This is because the transparent light emitting apparatus according to the present invention is manufactured to be operable under low power consumption, is designed to have a long life span, and to have various visual aesthetic effects including an effect based on a transparent property.
Claims
[1] A manufacturing method of a transparent light emitting apparatus having at least one or more light emitting diodes each of which has at least two or more electrodes, comprising: coating a transparent electrode on one side of a first transparent board; forming electrode dividing portions which divide the transparent electrode into a plurality of electrode regions which are electrically isolated from each other by removing a predetermined region from the transparent electrode to form a circuit pattern on the transparent electrode coated on the first transparent board; coating an electro-conductive adhesive to a predetermined position of the plurality of electrode regions, to which at least two or more electrodes of the LED are adhered, respectively; coating a non-electro-conductive adhesive to the electrode dividing portions to fix the LEDs, which form boundaries among the plurality of electrode regions to which at least two or more electrodes of the LED are adhered; adhering at least two or more electrodes of the LED to the plurality of electrode regions by using the electro-conductive adhesive in a state where the LEDs are adhered to the non-electro-conductive adhesive; forming a power supply line supplying external power to the LEDs through the plurality of electrode regions; and adhering a second transparent board to the first transparent board, wherein the second transparent board is spaced apart from the first transparent board at a predetermined distance and faces the first transparent board.

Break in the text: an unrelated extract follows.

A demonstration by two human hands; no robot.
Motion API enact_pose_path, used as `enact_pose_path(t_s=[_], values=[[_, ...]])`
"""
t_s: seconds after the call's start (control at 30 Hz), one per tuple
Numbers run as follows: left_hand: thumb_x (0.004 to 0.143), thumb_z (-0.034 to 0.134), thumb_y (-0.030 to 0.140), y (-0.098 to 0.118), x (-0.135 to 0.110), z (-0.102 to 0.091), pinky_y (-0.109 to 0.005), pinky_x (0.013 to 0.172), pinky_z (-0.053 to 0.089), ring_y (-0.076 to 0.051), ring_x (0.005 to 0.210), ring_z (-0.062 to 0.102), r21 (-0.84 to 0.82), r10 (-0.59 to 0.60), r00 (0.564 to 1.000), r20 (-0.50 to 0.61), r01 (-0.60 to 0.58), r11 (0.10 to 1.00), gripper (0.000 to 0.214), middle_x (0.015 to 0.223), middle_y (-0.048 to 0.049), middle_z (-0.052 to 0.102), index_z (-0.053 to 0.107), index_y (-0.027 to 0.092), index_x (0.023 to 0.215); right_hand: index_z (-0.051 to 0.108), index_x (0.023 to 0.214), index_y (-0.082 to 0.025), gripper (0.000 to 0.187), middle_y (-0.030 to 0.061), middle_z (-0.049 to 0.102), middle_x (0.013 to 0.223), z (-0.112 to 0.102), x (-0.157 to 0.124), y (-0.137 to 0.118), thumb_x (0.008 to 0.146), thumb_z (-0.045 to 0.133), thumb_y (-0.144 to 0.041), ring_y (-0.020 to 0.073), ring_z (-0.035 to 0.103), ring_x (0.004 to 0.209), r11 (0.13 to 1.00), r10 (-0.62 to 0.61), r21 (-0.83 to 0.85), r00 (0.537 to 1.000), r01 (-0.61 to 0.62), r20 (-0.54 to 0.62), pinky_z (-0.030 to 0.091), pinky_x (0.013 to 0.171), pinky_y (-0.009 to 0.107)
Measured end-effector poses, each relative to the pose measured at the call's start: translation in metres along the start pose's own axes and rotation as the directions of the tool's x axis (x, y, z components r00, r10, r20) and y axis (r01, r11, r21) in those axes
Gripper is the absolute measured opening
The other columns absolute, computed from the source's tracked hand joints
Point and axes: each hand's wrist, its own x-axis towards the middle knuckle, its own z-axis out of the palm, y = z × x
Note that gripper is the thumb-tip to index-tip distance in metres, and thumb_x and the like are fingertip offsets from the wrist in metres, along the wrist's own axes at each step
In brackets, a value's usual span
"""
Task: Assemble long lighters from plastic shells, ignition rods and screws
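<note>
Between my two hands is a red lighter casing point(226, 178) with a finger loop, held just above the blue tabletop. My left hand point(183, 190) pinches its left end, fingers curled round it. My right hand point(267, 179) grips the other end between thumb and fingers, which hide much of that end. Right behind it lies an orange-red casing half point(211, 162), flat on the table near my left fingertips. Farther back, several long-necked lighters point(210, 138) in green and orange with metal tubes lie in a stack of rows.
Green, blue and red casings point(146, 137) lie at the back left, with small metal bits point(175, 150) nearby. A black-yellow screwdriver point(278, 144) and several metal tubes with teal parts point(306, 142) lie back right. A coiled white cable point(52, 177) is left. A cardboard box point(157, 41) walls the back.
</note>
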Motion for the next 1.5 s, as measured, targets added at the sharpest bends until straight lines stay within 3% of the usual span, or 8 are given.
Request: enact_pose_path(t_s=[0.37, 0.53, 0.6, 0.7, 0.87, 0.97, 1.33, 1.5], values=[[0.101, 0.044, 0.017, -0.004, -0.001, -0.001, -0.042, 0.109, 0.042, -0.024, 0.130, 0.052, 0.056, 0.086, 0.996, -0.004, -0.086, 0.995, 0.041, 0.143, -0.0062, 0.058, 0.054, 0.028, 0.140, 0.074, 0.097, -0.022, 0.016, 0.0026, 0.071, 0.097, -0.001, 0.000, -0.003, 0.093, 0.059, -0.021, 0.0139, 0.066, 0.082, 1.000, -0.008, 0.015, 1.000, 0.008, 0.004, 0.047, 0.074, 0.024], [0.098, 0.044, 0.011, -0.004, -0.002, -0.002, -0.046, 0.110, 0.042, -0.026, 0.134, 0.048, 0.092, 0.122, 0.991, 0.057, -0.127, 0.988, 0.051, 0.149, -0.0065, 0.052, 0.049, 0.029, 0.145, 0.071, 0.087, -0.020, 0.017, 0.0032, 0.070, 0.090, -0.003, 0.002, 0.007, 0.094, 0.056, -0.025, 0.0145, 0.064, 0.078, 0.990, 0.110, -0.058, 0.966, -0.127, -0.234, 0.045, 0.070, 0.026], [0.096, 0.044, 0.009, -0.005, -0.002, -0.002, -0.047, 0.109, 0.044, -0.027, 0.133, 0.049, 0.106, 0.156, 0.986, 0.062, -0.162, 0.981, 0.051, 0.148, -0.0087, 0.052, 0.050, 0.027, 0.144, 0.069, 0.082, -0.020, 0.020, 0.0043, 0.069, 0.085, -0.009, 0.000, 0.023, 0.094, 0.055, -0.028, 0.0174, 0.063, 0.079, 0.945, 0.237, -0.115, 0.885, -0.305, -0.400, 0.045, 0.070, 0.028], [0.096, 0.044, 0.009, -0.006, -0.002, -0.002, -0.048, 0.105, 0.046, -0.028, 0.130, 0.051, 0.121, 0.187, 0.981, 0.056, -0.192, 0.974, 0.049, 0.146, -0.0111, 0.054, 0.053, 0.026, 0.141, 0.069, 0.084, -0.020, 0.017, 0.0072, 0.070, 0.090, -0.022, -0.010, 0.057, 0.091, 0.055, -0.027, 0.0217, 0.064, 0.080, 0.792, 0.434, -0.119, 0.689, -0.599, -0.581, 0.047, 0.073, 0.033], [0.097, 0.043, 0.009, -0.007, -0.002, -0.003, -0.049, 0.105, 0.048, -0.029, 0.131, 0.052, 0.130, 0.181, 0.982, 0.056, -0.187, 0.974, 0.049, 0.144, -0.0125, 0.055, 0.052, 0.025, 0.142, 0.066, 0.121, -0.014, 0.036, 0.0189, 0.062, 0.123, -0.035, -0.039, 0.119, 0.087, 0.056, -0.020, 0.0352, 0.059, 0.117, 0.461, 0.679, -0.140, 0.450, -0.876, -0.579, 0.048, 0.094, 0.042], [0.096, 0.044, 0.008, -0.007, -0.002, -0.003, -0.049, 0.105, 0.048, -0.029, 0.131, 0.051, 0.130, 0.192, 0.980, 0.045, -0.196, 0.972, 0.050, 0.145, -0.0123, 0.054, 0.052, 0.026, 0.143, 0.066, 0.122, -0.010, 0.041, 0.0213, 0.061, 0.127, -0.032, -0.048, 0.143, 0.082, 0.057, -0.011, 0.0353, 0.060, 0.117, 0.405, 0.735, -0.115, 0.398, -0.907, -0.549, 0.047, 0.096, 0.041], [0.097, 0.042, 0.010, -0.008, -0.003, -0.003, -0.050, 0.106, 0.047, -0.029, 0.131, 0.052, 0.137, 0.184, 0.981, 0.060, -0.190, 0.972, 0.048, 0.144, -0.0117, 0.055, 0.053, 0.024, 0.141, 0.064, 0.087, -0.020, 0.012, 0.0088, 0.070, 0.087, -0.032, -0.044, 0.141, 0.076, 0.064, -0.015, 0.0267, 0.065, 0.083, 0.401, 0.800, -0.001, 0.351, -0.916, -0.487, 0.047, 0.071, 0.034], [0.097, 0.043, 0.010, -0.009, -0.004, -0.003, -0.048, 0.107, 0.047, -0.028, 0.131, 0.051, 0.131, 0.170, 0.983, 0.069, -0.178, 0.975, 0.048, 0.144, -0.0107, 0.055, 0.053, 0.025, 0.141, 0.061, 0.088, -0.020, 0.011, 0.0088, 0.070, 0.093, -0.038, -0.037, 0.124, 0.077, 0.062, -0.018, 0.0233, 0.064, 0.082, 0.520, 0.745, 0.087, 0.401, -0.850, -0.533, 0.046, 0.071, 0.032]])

[2] The manufacturing method of the transparent light emitting apparatus according to claim 1, wherein: the transparent electrode is made of one of Indium Tin Oxide (ITO) and Indium Zinc Oxide (IZO); and forming electrode dividing portions comprises one of: forming the electrode dividing portions by an etching process using a screen mask on which pattern corresponding to the plurality of electrode regions and the electrode dividing portions are formed; and forming the electrode dividing portions by a laser etching process.

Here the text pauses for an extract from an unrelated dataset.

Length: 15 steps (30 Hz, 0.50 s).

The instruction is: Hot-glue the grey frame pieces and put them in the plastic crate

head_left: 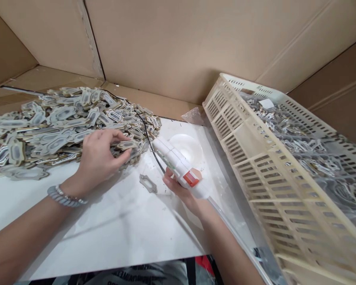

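Note:
My left hand [102, 154] pinches a small scalloped frame-shaped plate [127, 145] between thumb and fingers, at the right edge of a big pile of similar plates [62, 114]. In my right hand [180, 190] is a white glue gun [178, 160] with a red label. Its narrow tip points up and left toward the held plate, apart from it. A long pale stick [225, 219] trails from its rear along my forearm. One loose grey plate [148, 183] lies flat on the white table [106, 229] between my hands.
A cream slotted plastic crate [240, 142] stands at the right, holding bagged plates [308, 146]. A black cord [145, 126] runs past the pile. Behind the glue gun is a round white dish [192, 144]. Cardboard walls [166, 51] enclose the back.

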Available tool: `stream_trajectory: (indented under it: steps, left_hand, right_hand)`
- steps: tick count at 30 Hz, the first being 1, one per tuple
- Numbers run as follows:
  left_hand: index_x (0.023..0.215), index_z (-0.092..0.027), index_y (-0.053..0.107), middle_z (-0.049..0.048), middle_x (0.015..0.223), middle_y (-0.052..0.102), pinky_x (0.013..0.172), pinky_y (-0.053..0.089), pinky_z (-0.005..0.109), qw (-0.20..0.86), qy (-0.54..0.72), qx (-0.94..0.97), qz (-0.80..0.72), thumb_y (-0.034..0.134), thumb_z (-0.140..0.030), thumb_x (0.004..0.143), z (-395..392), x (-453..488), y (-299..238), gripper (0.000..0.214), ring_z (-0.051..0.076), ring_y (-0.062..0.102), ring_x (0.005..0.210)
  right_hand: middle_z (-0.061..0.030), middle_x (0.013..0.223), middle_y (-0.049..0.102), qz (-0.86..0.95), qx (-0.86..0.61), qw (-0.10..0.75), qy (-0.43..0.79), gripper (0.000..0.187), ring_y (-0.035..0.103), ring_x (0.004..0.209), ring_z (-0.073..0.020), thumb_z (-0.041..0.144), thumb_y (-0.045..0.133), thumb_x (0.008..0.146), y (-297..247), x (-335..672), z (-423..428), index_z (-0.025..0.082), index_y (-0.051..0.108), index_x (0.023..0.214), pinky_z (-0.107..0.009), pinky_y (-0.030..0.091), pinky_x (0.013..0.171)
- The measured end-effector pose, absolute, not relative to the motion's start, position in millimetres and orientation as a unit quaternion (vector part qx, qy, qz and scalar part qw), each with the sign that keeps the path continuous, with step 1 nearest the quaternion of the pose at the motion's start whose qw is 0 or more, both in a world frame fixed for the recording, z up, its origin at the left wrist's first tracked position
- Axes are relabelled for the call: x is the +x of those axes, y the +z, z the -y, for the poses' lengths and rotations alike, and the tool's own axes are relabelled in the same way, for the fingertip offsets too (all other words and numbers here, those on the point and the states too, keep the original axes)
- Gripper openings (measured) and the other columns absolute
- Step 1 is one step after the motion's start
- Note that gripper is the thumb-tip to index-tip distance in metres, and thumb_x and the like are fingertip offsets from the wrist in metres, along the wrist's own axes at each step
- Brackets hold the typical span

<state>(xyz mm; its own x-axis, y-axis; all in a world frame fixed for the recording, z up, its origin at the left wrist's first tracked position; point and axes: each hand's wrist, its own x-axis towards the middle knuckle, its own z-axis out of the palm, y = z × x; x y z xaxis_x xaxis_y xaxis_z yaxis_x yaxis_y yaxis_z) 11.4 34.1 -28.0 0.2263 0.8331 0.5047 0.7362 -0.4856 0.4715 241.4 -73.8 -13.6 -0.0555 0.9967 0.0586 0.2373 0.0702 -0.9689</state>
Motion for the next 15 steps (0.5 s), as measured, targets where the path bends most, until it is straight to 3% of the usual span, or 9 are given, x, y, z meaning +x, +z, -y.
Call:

[3] A manufacturing method of a transparent light emitting apparatus having at least one or more LEDs each of which has at least two or more electrodes, comprising: printing circuit patterns of a plurality of electrode regions and electrode dividing portions on a first transparent board using a silk screen on which the circuit patterns are formed, with transparent liquid polymer, so that the plurality of
electrode regions and the electrode dividing portions electrically isolating the respective electrode regions are formed on one side of the first transparent board; coating an electro-conductivity adhesive to a predetermined position of the plurality of electrode regions, to which at least two or more electrodes of the LED are adhered, respectively; coating a non-electro-conductive adhesive to the electrode dividing portions to fix the LEDs, which form boundaries among the plurality of electrode regions to which at least two or more electrodes of the LED are adhered; adhering at least two or more electrodes of the LED to the plurality of electrode regions by using the electro-conductive adhesive in a state where the LEDs are adhered to the non-electro-conductive adhesive; forming a power supply line supplying external power to the LEDs through the plurality of electrode regions; and adhering a second transparent board to the first transparent board, wherein the second transparent board is spaced apart from the first transparent board at a predetermined distance and faces the first transparent board.

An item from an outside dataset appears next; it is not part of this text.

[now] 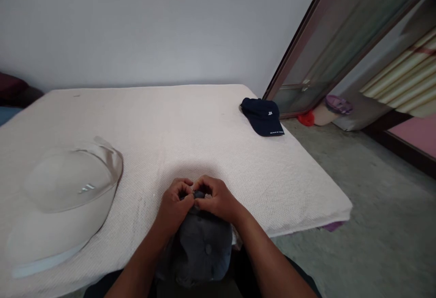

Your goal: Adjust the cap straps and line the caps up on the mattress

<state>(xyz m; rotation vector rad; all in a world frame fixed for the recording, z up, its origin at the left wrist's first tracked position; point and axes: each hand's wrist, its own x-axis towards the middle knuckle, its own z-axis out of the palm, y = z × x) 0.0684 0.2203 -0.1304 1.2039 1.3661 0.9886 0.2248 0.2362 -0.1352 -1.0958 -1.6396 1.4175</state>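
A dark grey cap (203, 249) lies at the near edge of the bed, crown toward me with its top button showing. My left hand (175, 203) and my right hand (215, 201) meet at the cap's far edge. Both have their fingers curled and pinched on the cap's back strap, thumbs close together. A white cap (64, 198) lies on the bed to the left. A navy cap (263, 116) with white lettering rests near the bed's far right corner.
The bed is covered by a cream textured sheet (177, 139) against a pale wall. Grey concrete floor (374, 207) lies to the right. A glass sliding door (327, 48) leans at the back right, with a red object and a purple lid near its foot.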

[4] The manufacturing method of the transparent light emitting apparatus according to any one of claims 1 to 3, wherein: the electro-conductive adhesive comprises silver paste; and coating electro-conductive adhesive comprises coating the silver paste to the plurality of electrode regions by a screen printing process.
[5] The manufacturing method of the transparent light emitting apparatus according to claim 4, wherein forming the power supply line comprises one of: forming the power supply line by adhering a single sided or both sided electro- conductive tapes to the first transparent board; and forming the power supply line by printing silver paste on the first transparent board by screen printing process.
[6] The manufacturing method of the transparent light emitting apparatus according to claim 4, wherein adhering the second transparent board to the first transparent board comprises one of: adhering the second transparent board to the first transparent board through lamination in a state where a filler is filled between the first transparent board and the second transparent board; and adhering the second transparent board to the first transparent by vacuum pressing and thermally curing in a state where a filler is filled between the first transparent board and the second transparent board.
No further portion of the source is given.